Problem with letters ü, ö and ä in lession generator/analysis tab

GoogleCodeExporter commented 9 years ago

What steps will reproduce the problem?
1. Use sources with letters like ü ö ä in it (ie german texts)
2. Analyse the session / generate a lession

What is the expected output? What do you see instead?
Words like "Zweckmäßigkeit" look like "Zweckm"

What version of the product are you using? On what operating system?
0.16

Please provide any additional information below.
If you let the program show you only single keys, ü ö ä will show up

Original issue reported on code.google.com by quietdeath@gmail.com on 6 Jan 2009 at 10:39

GoogleCodeExporter commented 9 years ago

Will try to fix this w/ the next release. :) Funny since my alphatbet also has
non-ascii letters (æøå), but I never tried the analysis/generator with them.

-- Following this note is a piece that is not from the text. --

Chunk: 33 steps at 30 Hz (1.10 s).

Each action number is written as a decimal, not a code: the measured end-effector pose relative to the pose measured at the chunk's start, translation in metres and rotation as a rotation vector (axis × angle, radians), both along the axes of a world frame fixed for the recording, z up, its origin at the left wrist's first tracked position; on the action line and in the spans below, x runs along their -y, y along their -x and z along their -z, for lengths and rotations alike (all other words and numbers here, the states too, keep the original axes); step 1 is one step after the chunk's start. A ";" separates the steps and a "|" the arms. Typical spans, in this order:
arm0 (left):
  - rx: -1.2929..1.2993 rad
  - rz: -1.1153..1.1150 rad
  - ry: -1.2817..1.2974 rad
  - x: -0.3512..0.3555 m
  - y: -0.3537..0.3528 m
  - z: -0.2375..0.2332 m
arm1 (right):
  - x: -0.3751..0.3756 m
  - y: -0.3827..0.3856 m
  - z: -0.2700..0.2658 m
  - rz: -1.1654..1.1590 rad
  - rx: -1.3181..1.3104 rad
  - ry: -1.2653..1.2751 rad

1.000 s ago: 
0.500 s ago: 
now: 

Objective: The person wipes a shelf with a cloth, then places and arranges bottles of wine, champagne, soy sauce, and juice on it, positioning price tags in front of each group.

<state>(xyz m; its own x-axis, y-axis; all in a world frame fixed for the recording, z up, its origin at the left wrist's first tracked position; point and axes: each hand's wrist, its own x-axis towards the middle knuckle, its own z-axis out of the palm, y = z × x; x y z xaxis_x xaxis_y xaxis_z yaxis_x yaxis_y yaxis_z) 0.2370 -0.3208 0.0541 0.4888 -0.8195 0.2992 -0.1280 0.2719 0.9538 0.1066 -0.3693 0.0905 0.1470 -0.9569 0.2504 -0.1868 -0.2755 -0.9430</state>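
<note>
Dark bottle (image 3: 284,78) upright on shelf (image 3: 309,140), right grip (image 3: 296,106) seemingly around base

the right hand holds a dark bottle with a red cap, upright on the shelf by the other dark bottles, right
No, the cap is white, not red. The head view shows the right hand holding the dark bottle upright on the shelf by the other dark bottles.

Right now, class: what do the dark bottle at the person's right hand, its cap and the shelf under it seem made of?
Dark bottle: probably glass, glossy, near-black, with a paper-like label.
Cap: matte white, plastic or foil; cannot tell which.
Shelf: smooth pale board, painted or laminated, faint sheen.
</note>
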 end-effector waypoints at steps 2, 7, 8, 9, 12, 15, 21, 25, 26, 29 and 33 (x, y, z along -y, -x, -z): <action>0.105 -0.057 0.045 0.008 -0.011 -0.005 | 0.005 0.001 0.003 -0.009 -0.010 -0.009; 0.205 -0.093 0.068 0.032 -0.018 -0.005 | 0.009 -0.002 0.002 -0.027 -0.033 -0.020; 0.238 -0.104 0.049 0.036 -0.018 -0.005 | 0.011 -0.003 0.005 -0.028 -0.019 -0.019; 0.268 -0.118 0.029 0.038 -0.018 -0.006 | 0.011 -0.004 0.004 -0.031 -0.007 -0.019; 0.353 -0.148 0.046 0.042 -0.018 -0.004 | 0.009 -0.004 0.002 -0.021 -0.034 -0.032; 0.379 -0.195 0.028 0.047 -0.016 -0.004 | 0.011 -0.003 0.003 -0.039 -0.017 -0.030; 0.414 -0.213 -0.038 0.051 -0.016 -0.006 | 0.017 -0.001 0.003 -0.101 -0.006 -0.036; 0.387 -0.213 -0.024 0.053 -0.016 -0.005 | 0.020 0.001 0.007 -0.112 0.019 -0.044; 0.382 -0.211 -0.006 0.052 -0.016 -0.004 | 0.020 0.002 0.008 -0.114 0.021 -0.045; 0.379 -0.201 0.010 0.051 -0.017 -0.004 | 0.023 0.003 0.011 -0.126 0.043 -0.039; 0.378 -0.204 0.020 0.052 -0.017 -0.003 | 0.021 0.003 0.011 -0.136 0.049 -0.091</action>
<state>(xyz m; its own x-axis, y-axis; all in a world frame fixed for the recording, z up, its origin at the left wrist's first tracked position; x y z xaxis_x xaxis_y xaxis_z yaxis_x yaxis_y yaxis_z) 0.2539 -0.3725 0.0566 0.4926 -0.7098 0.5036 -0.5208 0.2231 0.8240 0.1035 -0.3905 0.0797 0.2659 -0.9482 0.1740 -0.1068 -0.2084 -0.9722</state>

Original comment by tristesse on 10 Jan 2009 at 3:27

Changed state: Started

GoogleCodeExporter commented 9 years ago

I have the same problem.

Actually, in this case the program generates two statistics entries. One entry 
containing the first half of the word before the umlaut and/or the sharp s 
ligature (eszett) “ß” or “ẞ” and another entry containing the second 
half of the word. So, for Zweckmäßigkeit you get “Zweckm” and 
“igkeit”. This is really annoying in autogenerated lessons as none of both 
entries is an actual German word.

I’ll try words like “Überfälle”, “tränenüberströmt”, 
“Gehäusegröße” and “Ölüberschussländer” to check how many parts 
are produced.
Should be:
berf, lle
tr, nen, berstr, mt
Geh, usegr, ße
and
l, berschussl, nder

Original comment by albedosh...@gmail.com on 12 Aug 2011 at 9:24

GoogleCodeExporter commented 9 years ago

Now, this is odd.
The program doesn’t have any problem recognizing the special characters in 
the trigram analysis.

My test file contains these words, including some non-German words, because I 
had the suspicion that the lesson generator doesn’t see non-ASCII characters 
at all:

Überfälle tränenüberströmt Gehäusegröße Ölüberschussländer 
Ölüberschußländer Geräteüberhöhung Gefäßüberdehnung Löß süß 
FAẞBIER Øresund Ælfwine Cœr C&A

So, this is what it looks like in the typer (see image “01-Typer.png”).

I mistyped every word in the lesson, to be sure all words are used in the 
lesson generator. But the lesson generator produces this lesson (see image 
“02-Generated lesson.png”).

Now check the word analysis (see image “03-Analysis.png”).

The funny part is that the trigram analysis works perfectly fine (see image 
“04-Trigrams.png”).

Suspicion confirmed ;)

So the word analysis seems to ignore any non-ASCII character in the text which 
obviously leads to erroneous auto-generated lessons and faulty word analyses 
— whereas the letter and trigram analysis work as intended.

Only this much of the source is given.